╭─ Data below
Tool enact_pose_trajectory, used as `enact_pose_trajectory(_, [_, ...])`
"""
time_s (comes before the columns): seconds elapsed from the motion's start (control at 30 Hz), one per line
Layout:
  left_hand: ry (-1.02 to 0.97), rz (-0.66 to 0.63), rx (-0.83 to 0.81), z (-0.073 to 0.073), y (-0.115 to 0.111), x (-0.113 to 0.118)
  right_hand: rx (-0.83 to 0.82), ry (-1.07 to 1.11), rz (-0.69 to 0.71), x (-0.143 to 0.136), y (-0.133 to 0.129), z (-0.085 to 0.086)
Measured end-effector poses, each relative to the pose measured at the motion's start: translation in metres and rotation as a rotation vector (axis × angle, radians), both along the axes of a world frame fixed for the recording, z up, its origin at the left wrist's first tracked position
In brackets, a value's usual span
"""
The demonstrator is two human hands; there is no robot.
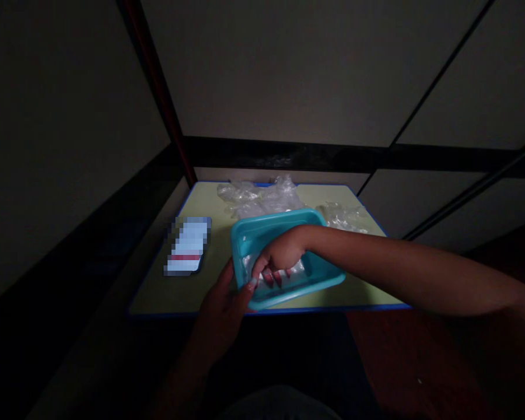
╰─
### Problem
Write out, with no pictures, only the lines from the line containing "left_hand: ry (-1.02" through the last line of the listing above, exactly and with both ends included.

### Finished task
  left_hand: ry (-1.02 to 0.97), rz (-0.66 to 0.63), rx (-0.83 to 0.81), z (-0.073 to 0.073), y (-0.115 to 0.111), x (-0.113 to 0.118)
  right_hand: rx (-0.83 to 0.82), ry (-1.07 to 1.11), rz (-0.69 to 0.71), x (-0.143 to 0.136), y (-0.133 to 0.129), z (-0.085 to 0.086)
Measured end-effector poses, each relative to the pose measured at the motion's start: translation in metres and rotation as a rotation vector (axis × angle, radians), both along the axes of a world frame fixed for the recording, z up, its origin at the left wrist's first tracked position
In brackets, a value's usual span
"""
The demonstrator is two human hands; there is no robot.

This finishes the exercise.